One thing we’ve discovered is that in Ghana you can do a lot of your shopping while travelling around.  Whenever vehicles stop (for traffic lights, or traffic jams) hawkers immediately start walking down the lines of traffic, with goods to sell (usually carried on their heads).  These can include food, toiletry items, toys and household goods – we saw TV aerials being touted recently.

The so-called ‘lorry parks’, where tro-tros start their journeys, are a cross between a bus station and a marketplace: think lots of stalls with decrepit minibuses squeezed into the small gaps between them.  There too you find many wandering sellers.  While sitting in a tro-tro, waiting to leave for Aburi, we saw a guy wandering past with a display case of watches on his head. As Ian’s watch had gone phut, we called him over and very soon Ian was sporting a smart new watch for a reasonable price. We calculate that if you sat in a tro-tro long enough, you could get not only your weekly shopping but probably all your Christmas presents as well.

Traders at a tro-tro stop

Anamabo

 Last weekend we were away overnight, travelling along the coast road to the Anamabo Beach Resort. We packed our swimwear and took umbrellas – a strange combination perhaps, but a wise precaution in light of the unpredictable weather.
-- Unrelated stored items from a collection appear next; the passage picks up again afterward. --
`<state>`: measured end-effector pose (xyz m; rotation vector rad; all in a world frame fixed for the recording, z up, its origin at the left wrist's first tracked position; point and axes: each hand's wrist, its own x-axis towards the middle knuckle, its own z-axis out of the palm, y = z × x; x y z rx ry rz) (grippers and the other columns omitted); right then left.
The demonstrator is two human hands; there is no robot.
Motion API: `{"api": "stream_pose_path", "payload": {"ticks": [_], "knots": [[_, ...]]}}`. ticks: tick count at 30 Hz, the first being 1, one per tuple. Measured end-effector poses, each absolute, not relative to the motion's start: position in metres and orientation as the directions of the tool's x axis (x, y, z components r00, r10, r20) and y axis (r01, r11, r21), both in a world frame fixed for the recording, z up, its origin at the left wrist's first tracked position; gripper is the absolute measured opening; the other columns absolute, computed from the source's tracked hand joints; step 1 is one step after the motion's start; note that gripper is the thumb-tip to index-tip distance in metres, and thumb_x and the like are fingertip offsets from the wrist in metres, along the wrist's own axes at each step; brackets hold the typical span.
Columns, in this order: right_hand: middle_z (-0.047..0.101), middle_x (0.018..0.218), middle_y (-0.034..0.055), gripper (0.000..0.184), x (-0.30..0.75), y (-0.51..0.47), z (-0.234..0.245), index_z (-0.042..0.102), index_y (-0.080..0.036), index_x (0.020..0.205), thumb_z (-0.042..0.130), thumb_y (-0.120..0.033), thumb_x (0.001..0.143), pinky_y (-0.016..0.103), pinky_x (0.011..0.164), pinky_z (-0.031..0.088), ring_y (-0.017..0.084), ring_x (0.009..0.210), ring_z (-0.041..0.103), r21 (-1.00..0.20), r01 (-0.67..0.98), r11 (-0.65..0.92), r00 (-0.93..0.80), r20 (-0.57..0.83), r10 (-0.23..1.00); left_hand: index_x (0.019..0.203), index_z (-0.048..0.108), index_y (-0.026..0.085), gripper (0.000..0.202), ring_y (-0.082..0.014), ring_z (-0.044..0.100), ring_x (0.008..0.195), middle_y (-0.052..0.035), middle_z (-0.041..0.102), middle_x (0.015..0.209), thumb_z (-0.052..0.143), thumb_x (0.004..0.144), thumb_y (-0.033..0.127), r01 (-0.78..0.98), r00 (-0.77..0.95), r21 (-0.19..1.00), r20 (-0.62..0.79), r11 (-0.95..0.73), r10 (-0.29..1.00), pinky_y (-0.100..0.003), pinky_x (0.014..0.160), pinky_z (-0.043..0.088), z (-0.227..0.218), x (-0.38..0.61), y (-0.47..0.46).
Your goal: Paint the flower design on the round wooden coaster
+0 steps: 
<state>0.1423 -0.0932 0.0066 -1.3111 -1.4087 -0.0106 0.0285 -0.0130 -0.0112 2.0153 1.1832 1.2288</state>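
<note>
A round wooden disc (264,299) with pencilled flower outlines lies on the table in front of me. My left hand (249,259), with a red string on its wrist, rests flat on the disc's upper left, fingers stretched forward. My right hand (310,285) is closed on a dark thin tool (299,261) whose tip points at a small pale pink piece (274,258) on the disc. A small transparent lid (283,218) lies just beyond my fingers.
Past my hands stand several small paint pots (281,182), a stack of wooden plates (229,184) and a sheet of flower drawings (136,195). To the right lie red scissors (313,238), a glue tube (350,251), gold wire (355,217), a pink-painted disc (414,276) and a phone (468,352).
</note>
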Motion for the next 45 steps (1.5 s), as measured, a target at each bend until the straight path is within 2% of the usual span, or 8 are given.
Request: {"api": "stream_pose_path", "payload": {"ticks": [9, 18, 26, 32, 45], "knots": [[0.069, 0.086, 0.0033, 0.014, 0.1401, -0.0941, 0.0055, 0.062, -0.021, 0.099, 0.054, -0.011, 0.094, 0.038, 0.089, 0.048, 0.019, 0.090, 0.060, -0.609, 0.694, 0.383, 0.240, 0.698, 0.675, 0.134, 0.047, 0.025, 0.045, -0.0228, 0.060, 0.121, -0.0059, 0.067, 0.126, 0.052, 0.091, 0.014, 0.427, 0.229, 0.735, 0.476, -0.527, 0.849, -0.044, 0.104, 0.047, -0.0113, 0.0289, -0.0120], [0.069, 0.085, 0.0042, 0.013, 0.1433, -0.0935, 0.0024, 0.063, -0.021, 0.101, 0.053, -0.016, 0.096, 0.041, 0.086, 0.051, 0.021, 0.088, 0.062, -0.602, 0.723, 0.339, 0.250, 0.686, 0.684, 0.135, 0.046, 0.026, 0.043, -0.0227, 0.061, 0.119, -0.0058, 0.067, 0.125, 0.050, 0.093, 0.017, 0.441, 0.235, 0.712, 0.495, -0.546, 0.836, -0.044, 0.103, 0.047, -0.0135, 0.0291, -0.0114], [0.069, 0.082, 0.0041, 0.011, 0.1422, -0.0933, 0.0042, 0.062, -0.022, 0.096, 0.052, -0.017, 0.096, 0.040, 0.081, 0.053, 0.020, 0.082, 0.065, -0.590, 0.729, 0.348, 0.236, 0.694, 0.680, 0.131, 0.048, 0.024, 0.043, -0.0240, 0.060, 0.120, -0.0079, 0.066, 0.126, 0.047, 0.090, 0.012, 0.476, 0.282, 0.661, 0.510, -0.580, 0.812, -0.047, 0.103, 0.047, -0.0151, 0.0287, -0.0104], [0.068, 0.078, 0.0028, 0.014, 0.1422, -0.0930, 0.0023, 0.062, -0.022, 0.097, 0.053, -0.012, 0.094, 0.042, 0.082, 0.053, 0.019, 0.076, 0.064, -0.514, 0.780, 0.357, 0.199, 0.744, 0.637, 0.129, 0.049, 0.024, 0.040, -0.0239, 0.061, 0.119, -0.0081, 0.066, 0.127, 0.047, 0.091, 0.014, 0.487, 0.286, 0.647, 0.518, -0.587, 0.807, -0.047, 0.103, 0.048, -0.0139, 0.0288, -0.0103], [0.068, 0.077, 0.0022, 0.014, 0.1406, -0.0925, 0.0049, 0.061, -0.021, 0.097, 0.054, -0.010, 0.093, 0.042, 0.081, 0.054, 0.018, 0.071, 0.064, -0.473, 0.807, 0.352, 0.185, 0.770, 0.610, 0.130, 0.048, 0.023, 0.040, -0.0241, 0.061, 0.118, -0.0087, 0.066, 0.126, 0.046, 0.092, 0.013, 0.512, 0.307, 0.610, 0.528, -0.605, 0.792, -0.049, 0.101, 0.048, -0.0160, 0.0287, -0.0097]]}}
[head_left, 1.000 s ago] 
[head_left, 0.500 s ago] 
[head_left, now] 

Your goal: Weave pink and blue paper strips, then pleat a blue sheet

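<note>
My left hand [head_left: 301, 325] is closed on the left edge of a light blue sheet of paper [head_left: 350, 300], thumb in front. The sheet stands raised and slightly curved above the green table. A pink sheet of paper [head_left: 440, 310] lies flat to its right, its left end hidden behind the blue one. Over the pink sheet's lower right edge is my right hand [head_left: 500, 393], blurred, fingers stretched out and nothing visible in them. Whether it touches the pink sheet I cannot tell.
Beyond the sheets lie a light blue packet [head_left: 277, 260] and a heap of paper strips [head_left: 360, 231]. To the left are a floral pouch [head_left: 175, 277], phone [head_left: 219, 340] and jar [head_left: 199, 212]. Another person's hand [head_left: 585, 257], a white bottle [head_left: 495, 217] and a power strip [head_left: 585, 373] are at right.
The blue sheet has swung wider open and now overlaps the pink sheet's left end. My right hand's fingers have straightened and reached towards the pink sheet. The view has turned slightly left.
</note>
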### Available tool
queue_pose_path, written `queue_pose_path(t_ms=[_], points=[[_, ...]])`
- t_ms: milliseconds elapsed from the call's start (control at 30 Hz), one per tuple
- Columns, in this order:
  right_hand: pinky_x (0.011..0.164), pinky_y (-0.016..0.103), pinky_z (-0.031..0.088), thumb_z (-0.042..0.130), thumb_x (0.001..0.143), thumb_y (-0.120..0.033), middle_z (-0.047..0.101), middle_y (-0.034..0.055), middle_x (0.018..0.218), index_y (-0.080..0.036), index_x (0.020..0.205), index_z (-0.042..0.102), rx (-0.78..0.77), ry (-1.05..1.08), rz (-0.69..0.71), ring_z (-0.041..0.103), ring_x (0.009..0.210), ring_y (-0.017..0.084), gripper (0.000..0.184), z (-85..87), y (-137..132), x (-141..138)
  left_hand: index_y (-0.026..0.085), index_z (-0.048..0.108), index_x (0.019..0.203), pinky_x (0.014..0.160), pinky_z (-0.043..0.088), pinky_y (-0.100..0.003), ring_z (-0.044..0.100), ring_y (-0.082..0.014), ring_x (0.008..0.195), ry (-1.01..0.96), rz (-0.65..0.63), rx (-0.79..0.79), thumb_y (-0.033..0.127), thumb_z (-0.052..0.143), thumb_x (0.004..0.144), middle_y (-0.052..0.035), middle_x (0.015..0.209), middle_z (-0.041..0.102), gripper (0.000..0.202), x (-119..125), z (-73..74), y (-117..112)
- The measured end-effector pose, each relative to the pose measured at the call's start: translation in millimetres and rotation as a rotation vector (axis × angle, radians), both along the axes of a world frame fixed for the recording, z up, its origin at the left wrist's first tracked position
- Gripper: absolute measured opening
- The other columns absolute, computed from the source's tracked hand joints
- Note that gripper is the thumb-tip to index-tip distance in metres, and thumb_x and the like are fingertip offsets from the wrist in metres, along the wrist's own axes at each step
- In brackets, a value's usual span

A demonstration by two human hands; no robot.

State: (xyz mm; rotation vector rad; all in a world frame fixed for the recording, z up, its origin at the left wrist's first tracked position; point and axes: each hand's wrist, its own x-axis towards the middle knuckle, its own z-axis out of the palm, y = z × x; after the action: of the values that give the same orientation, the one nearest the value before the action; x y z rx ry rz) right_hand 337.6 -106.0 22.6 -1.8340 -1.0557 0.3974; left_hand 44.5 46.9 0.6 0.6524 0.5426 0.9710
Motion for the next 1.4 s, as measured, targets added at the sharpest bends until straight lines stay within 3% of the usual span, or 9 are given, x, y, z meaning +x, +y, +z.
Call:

We had heard good things about the resort, but were rather disappointed – no problems, but it was not particularly special, despite being pricier than other beach resorts we have visited.  We were lucky with the weather, however, and on Saturday afternoon we managed an hour on the beach in the sun.

Anomabo Beach Resort

We also walked into the town and saw some of the local posuban shrines, including a colourful one in the shape of a ship. Others were less well-kept, and mainly used for drying washing.

An elaborate posuban shrine at Anomabo

On Sunday it rained in the morning, so we stayed in the hotel and went to Cape Coast once the rain eased. We had lunch there and caught a bus back home.